Keputusannya ini sangat disayangkan oleh teman-teman Balandanya, terutama
Stella. Stella kecewa atas perubahan pikiran dalam diri Kartini. Sebagai
seorang penganut feminisme yang sudah mendarah-daging, Stella betul-betul tidak
dapat mengerti keputusan Kartini.
Kartini sendiri tidak terlihat sama sekali merasa tertindas atas pernikahan
poligaminya itu. Bahkan beberapa saat setelah pernikahannya Kartini menulis
surat kepada J.H. Abendanon dan istrinya yang menunjukkan bahwa pernikahannya,
sekalipun pernikahan keempat bagi suaminya,samasekalibaik-baiksaja.
“Kawan-kawan yang baik dan budiman. Saya tahu betul-betul, bagaimana surat ini
diharap-harapkan, surat saya yang pertama dari rumah saya yang baru.
Alhamdulillah, di rumah itu dalam segala hal keadaan saya baik dan
menyenangkan; di situ yang seorang dengan dan karena yang lain
bahagia…” (Surat-Surat Kartini, hal. 348).
Mencermati perjalanan hidup Kartini seperti itu, patut dipertanyakan dari mana
Kartini punya pikiran feminis pada awal-awal suratnya? Padahal, sejatinya Kartini
adalah wanita Jawa yang ternyata lebih menghayati kehidupan budayanya.
Kesenangannya justru lahir dalam harmoni mengikuti ritme budaya tempat sekian
lama ia hidup dan sudah mendarah daging sejak lahir. Ia tidak pernah senang
menjadi wanita pemberontak seperti yang diajarkan para feminis.
Pertanyaan
ini tidak akan pernah terjawab kalau kita tidak mencermati di mana Kartini
bersekolah dan dengan siapa ia berkirim surat. Kartini bersekolah di sekolah
Belanda karena ia seorang anak bupati yang bisa menikmati sekolah bersama
dengan anak-anak Belanda. Menjelang abad ke-20 saat Kartini bersekolah adalah
saat ide-ide politik etis yang dipengaruhi kelompok liberal di Belanda tengah
menjadi arus wacana utama di Hindia Belanda (baca: Indonesia).
Selain
karena arus wacana politik etis, karena bersekolah di sekolah Belanda sudah
tentu Kartini akan menyerap berbagai paham yang tengah berkembang di Barat.
Salah satu yang tidak bisa dihindari adalah liberalisme. Pandangannya tentang
kedudukan laki-laki dan perempuan pun hampir bisa dipastikan banyak terpengaruh
pandangan-pandangan liberal yang diajarkan guru-guru belandanya di sekolah.

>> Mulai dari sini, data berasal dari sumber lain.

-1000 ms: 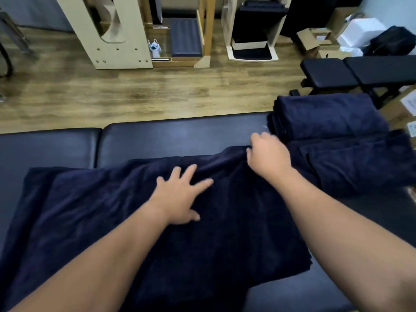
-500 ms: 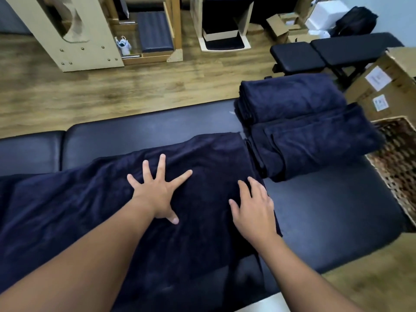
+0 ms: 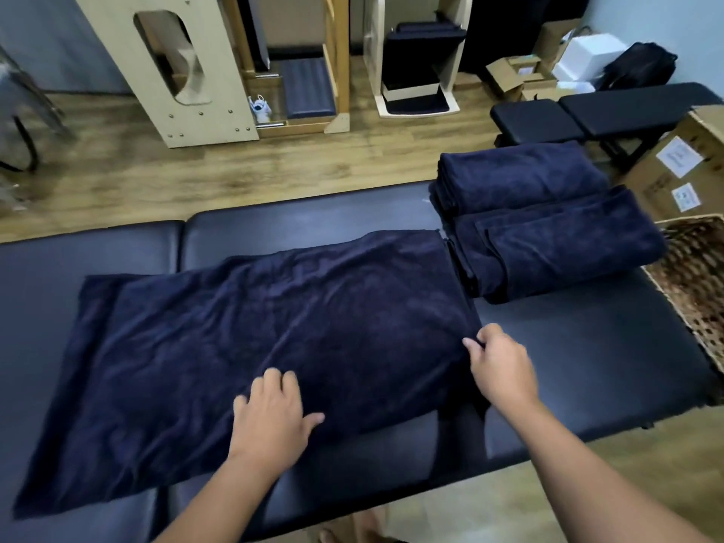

Dari sekolah Belanda ini pula Kartini bertemu dengan buku-buku dan surat kabar
yang berhaluan liberal.
Pengaruh
feminis yang paling meyakinkan dalam surat-suratnya adalah teman-teman
korespondensinya sendiri. Stella Zeehandelar adalah salah seorang yang paling
feminis dibanding teman-temannya yang lain. Usianya lebih tua 5 tahun dari
Kartini, anak dari orang tua Yahudi-Belanda. Ia penganut sosialis yang sangat
kuat dan aktivis feminis sejak masih di Belanda sampai bekerja di Indonesia.
Kartini berkenalan dengan Stella pada tahun 1899 melalui redaksi De
Hollandse Leile, majalah wanita yang saat itu sangat populer.
Teman-temannya yang lain pun rata-rata berpaham liberal seperti pada umumnya
orang-orang yangd atang dari Belanda pada abad ke-19 dan 20.
Paham
feminis yang muncul dalam surat-surat Kartini hampir bisa dipastikan berasal
dari dua sumber di atas: sekolah Belanda dan teman-teman Belandanya. Beruntung
bahwa Kartini sesungguhnya tidak benar-benar menjadi feminis yang ekstrim:
memusuhi laki-laki. Feminisme bagi Kartini hanya sebatas wacana yang bergolak
dalam pikirannya. Selebihnya ia sampaikan itu dalam surat-suratnya. Kartini sendiri
tidak pernah berniat sama sekali mempublikasikan pikiran-pikirannya itu, bahkan
sampai ia meninggal tahun 1904 dalam usia 25 tahun beberapa hari setelah
melahirkan anak pertamanya.
Justru
yang mempromosikan pemikiran-pemikiran feminis ini adalah Mr. J.H. Abendanon,
Menteri Agama, Pengajaran, dan Kerajinan Hindia Belanda. Ia mengumpulkan semua
surat-surat Kartini, menyusunnya, kemudian menerbitkannya tujuh tahun setelah
Kartini wafat. Abendanon sendiri, secara politis, adalah penganut aliran etis
(baca: liberal) di Belanda. Sangat wajar kalau ia kemudian mempromosikan
ide-ide liberal seperti yang tercermin dalam surat-surat Kartini. Secara tidak
langsung Abendanon ingin mengajarkan feminisme-liberal kepada masyarakat
Indonesia, namun meminjam tangan anak bangsa Indonesia sendiri, Kartini. Inilah
sesungguhnya awal mula benih feminisme-liberal ditaburkan di bumi Indonesia
yang sesungguhnya tidak menyimpan masalah besar dalam hubungan laki-laki
perempuan, sejak Islam datang ke negeri ini.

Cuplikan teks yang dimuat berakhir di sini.